Old shoe she ain't...


----------



## bobmcgov (Jul 19, 2007)

Possibly a Portugese idiom, and idioms don't translate well. I took it to mean sailboats designed largely by rule of thumb, lofted with battens, and styled after certain traditional uses and aesthetics. Might be easier to stipulate what isn't "old shoe": computer-designed hull forms with fine entries, no overhangs; wide beam carried all the way aft; crisp chines & flat bottoms for planing; deep, high-aspect keel with bulb; wheel steering, preferably two; bright, low-fuss interiors; more electronics than a video arcade; high-aspect, roachy, full-battened main; sprit or prod for reaching headsail & asym; tech-fabric sails throughout.

A Jeanneau 42 is not an old shoe. Looks more like a blindingly-high-tech basketball or tennis shoe endorsed by billionaire athletes. Which is fine if you play that sport, or if you want to impress other people. I stand on a concrete floor all day, so all I care about is something with solid stitching, hard-wearing leather uppers, good traction, and arch support. If I can find that at KMart prices, all the better.

Old shoes probably look like herring boats: long overhangs, bluff bows, lots of sheer, boxy or bubble coach roofs, low volume, tumblehome and pinched sterns. No carbon, short masts, skeg-hung (or God help us, keel-hung) rudders. Hanked-on headsails, tiller steering, a distinct lack of cup holders. You may have to stoop belowdecks, and you may need to look at shroud telltales or a masthead fly because someone failed to provide you with digital apparent-wind dials.

I'm cool with all that. As others have said: old shoes fit the purpose, and I have better things to do with my money than plonk $200 on a pair of Zoom Kobe IIIs, ya know?
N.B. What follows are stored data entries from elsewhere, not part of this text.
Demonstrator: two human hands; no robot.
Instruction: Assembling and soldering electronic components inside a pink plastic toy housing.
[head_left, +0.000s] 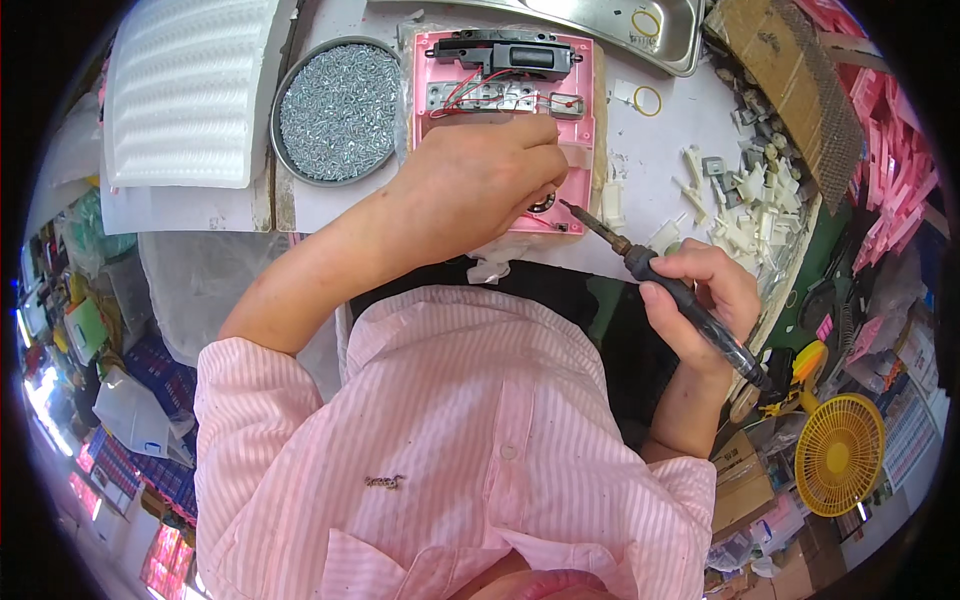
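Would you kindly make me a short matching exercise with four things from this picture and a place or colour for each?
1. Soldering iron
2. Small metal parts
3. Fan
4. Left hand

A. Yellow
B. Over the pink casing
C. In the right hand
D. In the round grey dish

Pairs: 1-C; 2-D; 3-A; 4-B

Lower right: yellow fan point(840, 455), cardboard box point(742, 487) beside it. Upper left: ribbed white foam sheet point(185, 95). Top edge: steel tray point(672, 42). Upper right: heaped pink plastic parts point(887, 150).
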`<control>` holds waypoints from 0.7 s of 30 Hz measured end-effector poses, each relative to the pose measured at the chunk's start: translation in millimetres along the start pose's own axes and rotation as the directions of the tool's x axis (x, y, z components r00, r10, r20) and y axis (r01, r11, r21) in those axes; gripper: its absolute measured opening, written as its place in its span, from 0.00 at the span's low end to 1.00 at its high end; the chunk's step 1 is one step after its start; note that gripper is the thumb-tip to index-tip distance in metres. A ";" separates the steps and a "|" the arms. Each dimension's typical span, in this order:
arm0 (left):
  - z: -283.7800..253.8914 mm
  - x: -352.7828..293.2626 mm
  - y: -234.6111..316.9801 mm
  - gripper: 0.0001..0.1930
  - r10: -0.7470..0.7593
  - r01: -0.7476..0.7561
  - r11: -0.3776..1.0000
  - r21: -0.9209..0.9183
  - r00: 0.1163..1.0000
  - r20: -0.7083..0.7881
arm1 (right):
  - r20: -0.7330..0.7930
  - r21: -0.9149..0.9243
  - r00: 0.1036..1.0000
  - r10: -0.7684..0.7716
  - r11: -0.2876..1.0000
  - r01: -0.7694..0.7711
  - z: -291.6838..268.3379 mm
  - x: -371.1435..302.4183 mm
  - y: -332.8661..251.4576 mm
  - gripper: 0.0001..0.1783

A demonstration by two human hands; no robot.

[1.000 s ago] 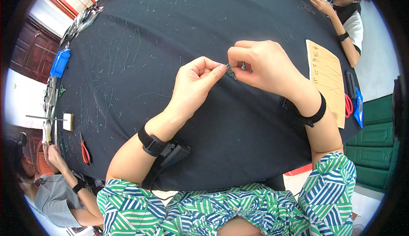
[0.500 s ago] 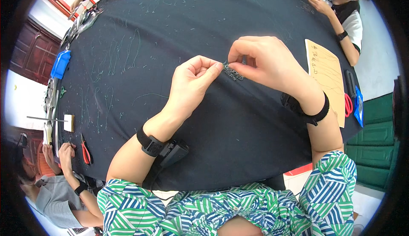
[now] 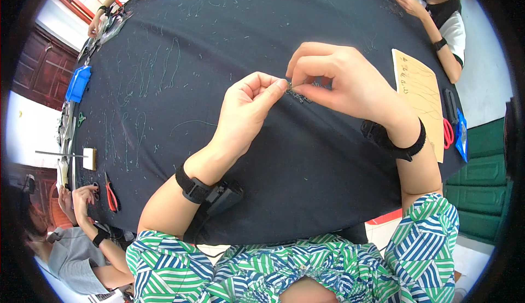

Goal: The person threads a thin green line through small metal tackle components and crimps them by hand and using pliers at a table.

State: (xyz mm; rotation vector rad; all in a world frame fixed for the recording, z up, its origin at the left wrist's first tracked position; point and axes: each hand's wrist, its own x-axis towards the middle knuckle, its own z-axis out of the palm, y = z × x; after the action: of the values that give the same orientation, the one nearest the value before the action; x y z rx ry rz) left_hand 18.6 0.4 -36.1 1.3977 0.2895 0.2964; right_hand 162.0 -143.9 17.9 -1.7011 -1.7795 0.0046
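Note:
Above the black-covered table, my left hand pinches a thin green cord between thumb and forefinger, its tip barely visible. My right hand meets it from the right, thumb and forefinger closed at the left fingertips; what they grip is too small to tell. Just below and behind the fingertips lies a tangled grey-green clump, partly covered by my right hand. A loose thin strand curves over the cloth toward my left wrist and passes out of sight behind it.
Several green cords and small clippings lie on the black cloth. At right are a brown sheet, red-handled scissors and a blue packet. Red-handled pliers lie left, near a co-worker's hand. Other people sit around the table.
My right hand has shifted slightly left, bringing its fingertips to those of my left hand. The left hand has hardly moved. Co-workers' hands at the left have shifted.

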 end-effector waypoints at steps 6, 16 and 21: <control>-1.7 -0.7 2.7 0.07 -0.067 0.073 0.994 -0.086 0.995 0.074 | 0.020 -0.014 1.000 0.012 1.000 -0.012 -1.4 -0.4 2.4 0.04; -4.3 0.2 4.4 0.08 -0.166 0.192 0.958 -0.211 0.977 0.133 | 0.087 0.051 0.996 0.033 0.998 -0.037 -6.7 -0.6 0.9 0.04; -3.6 -0.2 4.7 0.08 -0.146 0.160 0.977 -0.143 0.984 0.104 | 0.021 0.035 1.000 0.022 0.999 -0.022 -5.4 -1.4 3.3 0.03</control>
State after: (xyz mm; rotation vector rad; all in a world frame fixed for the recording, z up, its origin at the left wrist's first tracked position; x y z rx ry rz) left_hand 16.9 4.3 -32.1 1.2285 0.2904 0.1223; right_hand 167.3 -146.9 20.0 -1.7013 -1.7657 0.0627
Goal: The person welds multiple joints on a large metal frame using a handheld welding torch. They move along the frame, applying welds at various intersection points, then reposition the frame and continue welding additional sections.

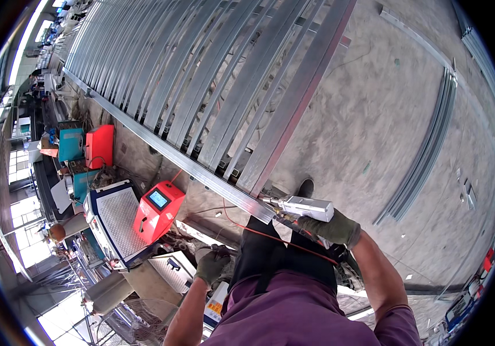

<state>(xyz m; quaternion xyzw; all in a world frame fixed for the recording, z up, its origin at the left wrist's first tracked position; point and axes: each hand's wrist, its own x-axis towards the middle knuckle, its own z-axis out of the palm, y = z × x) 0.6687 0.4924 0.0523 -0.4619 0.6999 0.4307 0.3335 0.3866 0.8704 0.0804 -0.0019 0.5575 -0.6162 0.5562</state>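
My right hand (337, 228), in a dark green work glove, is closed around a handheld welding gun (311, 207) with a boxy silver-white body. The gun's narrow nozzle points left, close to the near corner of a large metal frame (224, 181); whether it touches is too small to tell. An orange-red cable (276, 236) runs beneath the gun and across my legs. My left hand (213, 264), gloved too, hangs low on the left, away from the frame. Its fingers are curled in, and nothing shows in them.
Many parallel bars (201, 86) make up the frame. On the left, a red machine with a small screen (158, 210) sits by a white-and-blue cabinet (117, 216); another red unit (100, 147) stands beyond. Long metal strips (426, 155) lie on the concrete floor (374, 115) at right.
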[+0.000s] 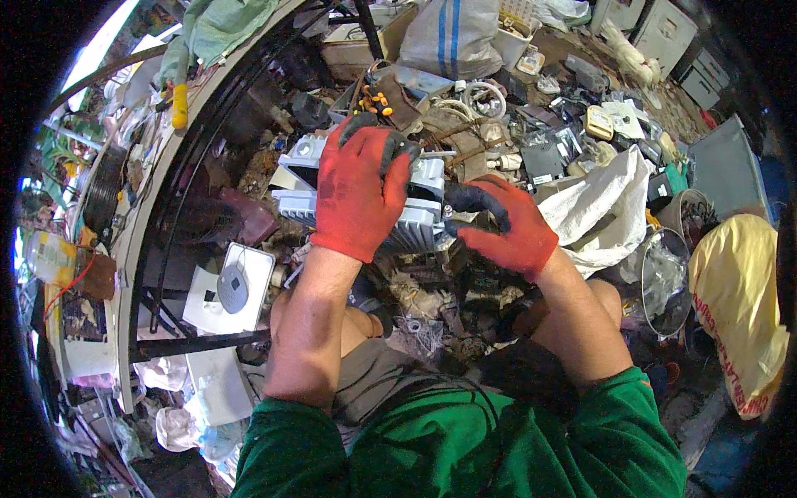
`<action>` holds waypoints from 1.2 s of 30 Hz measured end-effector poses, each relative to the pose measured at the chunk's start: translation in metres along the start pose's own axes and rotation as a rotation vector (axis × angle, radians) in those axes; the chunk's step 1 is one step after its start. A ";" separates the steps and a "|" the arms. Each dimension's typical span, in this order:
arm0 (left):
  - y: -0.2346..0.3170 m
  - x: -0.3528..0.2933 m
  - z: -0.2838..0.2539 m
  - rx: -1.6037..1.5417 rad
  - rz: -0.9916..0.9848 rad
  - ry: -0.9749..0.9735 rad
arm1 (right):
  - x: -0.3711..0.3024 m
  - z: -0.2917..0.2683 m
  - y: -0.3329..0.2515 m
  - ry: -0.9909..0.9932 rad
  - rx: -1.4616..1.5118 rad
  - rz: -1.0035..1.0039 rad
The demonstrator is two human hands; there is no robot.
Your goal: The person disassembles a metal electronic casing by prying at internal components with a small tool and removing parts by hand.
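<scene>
A grey finned metal housing is up in front of me, its two halves parted by a dark gap. My left hand, in a red glove with dark fingertips, grips it from above, fingers curled over the far half. My right hand, gloved alike, is at the housing's right end. Its thumb and fingers close around a small metal bolt at that corner. Whether the fingertips touch the bolt or only hover beside it is hard to see. The inside of the housing is mostly hidden.
Scrap electronics and cables lie beyond my hands, with a white woven sack at the right. A black metal frame stands to my left, near a white panel with a round grey disc. A yellow sack sits far right.
</scene>
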State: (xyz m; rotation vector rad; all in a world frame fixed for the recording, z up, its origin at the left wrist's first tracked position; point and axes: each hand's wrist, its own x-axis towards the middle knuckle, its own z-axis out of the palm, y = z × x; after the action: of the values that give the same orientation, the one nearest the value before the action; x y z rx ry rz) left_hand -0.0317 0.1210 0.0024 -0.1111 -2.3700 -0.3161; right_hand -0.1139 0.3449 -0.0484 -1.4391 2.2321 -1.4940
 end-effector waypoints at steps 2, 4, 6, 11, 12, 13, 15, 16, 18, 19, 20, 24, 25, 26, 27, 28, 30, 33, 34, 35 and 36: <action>0.000 -0.001 0.000 -0.001 0.006 0.005 | -0.001 0.005 -0.004 0.023 -0.019 0.050; 0.000 0.000 -0.001 0.003 0.020 0.009 | -0.002 0.007 -0.003 0.043 -0.029 0.060; 0.000 0.001 -0.001 -0.003 0.020 0.009 | -0.002 0.011 0.004 0.052 -0.030 0.026; -0.003 -0.003 0.001 -0.005 -0.005 0.001 | -0.001 0.008 0.001 0.096 0.024 0.001; -0.002 -0.002 0.001 -0.002 -0.005 -0.004 | -0.001 0.006 -0.002 0.109 0.043 0.000; -0.001 -0.002 0.000 0.001 -0.005 -0.008 | -0.002 0.007 -0.001 0.086 0.011 0.019; 0.000 -0.002 0.000 0.012 -0.009 -0.009 | -0.003 0.009 0.001 0.042 -0.051 0.057; 0.000 -0.002 0.000 0.019 -0.013 -0.004 | -0.003 0.009 0.002 0.049 -0.045 0.045; 0.000 -0.002 0.001 0.032 -0.031 -0.014 | -0.003 0.009 0.003 0.068 -0.036 0.017; 0.000 -0.002 0.002 0.037 -0.044 -0.028 | -0.003 0.009 0.005 0.073 -0.055 0.015; 0.000 -0.003 0.002 0.043 -0.057 -0.041 | -0.005 0.011 0.007 0.080 -0.074 0.012; 0.002 -0.004 -0.002 0.038 -0.045 -0.020 | -0.001 0.006 -0.005 0.081 -0.071 0.016; 0.001 -0.003 -0.003 0.023 -0.056 -0.052 | -0.002 0.007 -0.009 0.109 -0.067 0.064; 0.001 -0.002 -0.003 0.008 -0.067 -0.085 | -0.002 0.007 -0.006 0.090 -0.072 0.043; 0.002 -0.004 -0.001 0.027 -0.069 -0.074 | -0.002 0.009 -0.003 0.069 -0.077 0.028; 0.002 -0.003 -0.001 0.030 -0.054 -0.068 | -0.003 0.010 0.000 0.048 -0.082 0.012; 0.001 -0.003 -0.002 0.035 -0.028 -0.059 | -0.004 0.009 0.003 0.060 -0.064 -0.017; 0.004 -0.002 -0.002 0.036 -0.035 -0.066 | -0.004 0.011 0.001 0.098 -0.006 -0.020; 0.003 -0.002 -0.002 0.036 -0.040 -0.069 | -0.003 0.007 -0.002 0.096 0.035 -0.013; 0.002 -0.003 -0.002 0.043 -0.040 -0.066 | -0.003 0.005 -0.003 0.094 0.075 -0.007; 0.001 -0.004 -0.001 0.048 -0.041 -0.062 | -0.003 0.006 -0.001 0.071 0.023 -0.006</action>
State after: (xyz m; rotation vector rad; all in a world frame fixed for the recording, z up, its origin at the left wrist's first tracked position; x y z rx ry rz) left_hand -0.0278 0.1221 0.0010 -0.0499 -2.4417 -0.2792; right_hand -0.1084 0.3435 -0.0519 -1.4094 2.2447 -1.5907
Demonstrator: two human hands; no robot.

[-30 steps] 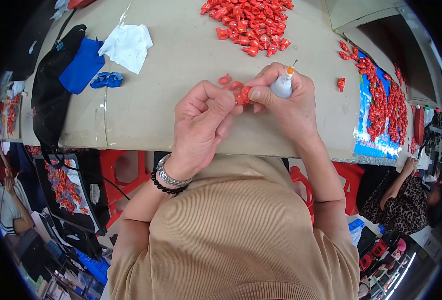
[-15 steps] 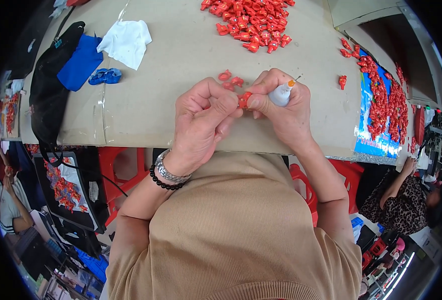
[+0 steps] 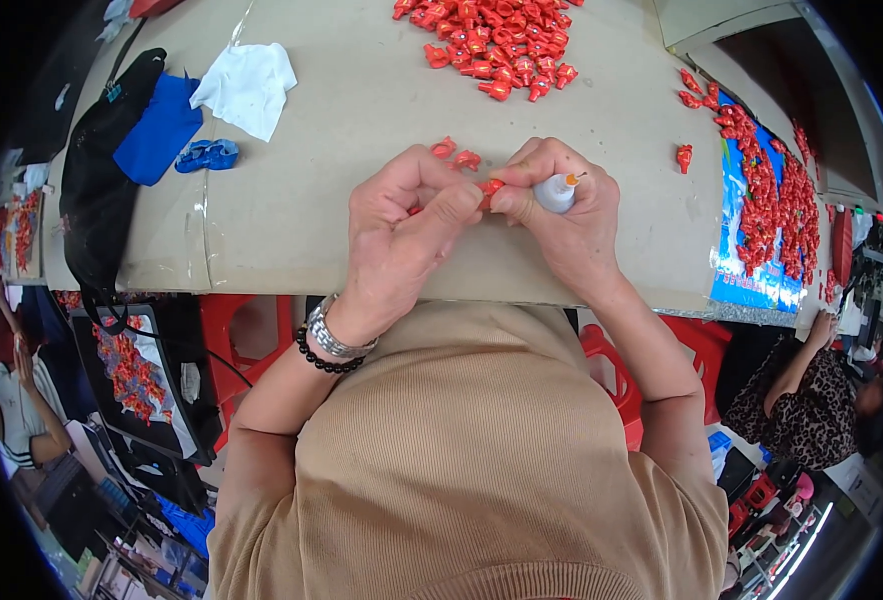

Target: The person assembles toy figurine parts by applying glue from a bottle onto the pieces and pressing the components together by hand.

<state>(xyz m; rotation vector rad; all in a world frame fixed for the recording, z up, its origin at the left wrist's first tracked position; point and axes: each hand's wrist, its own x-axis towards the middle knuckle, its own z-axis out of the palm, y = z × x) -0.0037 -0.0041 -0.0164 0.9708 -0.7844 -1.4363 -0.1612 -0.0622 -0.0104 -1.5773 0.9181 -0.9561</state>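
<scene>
Pinched between the thumbs and fingers of both hands is a small red plastic piece, held over the near part of the table. My left hand is closed on its left side, and a bit of red also shows by its curled fingers. My right hand grips the piece's right side with thumb and forefinger. That same hand also holds a small white squeeze bottle with an orange, needle-like tip, tilted away to the right. Just beyond my left fingers lie loose red pieces.
A large heap of red pieces lies at the far middle. More cover a blue sheet on the right. A white cloth, blue cloth and black bag lie left. A person in leopard print is at right.
Both hands stay together on the red piece, with slight finger shifts. The bottle's tip has tilted lower. One loose red piece near my left fingers is no longer visible.
</scene>
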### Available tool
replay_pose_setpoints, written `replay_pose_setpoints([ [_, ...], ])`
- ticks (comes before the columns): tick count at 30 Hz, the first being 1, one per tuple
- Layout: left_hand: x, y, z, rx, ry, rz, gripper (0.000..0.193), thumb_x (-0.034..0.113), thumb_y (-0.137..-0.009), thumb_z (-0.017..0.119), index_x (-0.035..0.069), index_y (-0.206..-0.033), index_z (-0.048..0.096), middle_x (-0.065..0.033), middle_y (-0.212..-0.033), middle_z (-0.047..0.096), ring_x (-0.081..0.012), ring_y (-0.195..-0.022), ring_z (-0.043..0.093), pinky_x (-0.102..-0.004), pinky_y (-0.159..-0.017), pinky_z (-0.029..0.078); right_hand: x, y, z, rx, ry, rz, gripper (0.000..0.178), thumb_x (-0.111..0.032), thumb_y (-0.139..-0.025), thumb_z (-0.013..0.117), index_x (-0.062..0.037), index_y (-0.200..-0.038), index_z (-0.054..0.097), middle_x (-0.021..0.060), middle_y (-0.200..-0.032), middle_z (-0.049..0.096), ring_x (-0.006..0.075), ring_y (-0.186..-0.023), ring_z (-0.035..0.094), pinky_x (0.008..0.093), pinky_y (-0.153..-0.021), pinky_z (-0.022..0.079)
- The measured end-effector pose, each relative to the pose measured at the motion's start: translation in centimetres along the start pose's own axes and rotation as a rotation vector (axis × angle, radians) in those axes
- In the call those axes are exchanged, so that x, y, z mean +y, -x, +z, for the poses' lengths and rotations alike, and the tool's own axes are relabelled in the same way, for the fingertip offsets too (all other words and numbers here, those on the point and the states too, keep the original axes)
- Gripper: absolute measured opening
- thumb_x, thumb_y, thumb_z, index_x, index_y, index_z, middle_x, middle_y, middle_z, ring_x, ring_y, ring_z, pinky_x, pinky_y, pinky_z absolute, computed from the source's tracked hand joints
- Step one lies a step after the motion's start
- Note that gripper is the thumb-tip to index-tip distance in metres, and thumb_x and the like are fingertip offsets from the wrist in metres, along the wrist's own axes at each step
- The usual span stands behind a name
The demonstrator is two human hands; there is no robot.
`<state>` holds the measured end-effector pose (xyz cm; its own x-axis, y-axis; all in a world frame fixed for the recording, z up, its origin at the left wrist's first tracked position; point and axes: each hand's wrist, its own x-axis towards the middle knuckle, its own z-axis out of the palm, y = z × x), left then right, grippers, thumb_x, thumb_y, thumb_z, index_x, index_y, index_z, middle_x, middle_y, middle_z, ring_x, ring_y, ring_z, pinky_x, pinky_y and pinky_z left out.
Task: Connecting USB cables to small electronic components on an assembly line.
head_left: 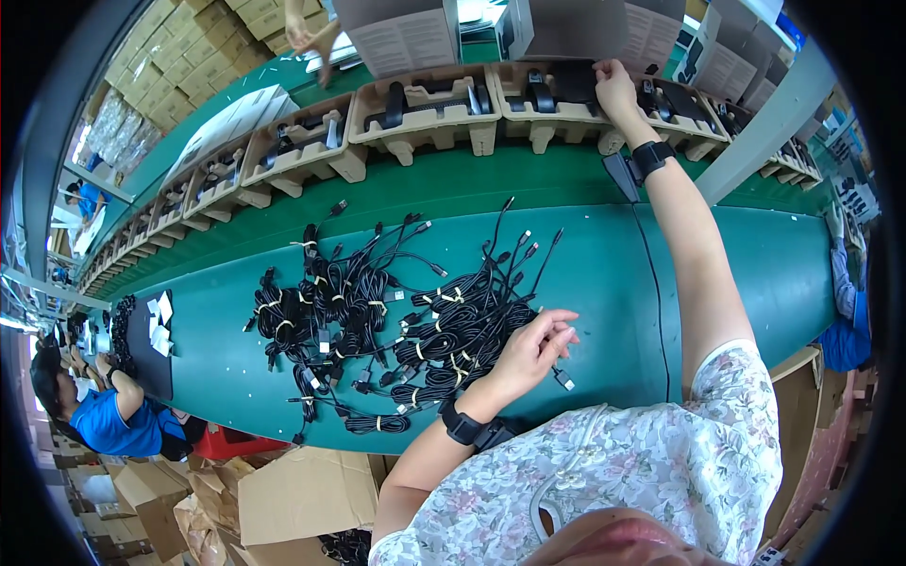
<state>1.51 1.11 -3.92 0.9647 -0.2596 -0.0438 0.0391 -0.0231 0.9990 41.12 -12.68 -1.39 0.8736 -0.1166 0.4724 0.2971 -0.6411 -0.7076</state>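
Your left hand (pixel 538 347) pinches a thin black cable end (pixel 563 379) beside the tangled black cable bundles (pixel 377 321) at centre frame, while your right hand (pixel 615 90) presses its fingertips on a moulded brown pulp tray (pixel 557 118) at the top.

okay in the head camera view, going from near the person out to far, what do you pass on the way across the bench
Left hand over the bundled black cables → bare green bench top → green conveyor strip → pulp trays with black parts, right hand on one → grey cartons.
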Motion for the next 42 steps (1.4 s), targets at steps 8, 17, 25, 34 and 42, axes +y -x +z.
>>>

They look like they were made by Beneteau.:laugher


----------



## xort (Aug 4, 2006)

boats with crappy prfh ratings


----------



## parttimesailor (Sep 18, 2006)

CharlieCobra said:


> Are you talking to me? Are you talking to ME? Ya must be talk... oh wait, I've seen that movie. Nah, ya ain't talking to me, not about this old girl anyways...
> 
> 
> 
> ...


...beautiful she is.


----------



## Joesaila (May 19, 2007)

*An Old Shoe...*

Our boat is an old shoe. Shoal draft and beamy...If I could swing it, I'd get an IP or Hans Christian. I like comfort...more than racing.


----------



## bobmcgov (Jul 19, 2007)

But G didn't mean it as an insult. I'm guessing the Portugese have complicated relationships with boats, the way Americans do with cars. Consider the '56 Cadillac.










Compared to modern cars, it's objectively a turd. It had a huge engine, but no horsepower. The ride was soft -- but it cornered like a pregnant sow. Braking, acceleration, suspension, lumbar support, safety, climate control, radio ... all inadequate for modern needs. And reliability? You'd probably get 50k out of her before every major system started to fail. A new Lexus is infinitely better in every way.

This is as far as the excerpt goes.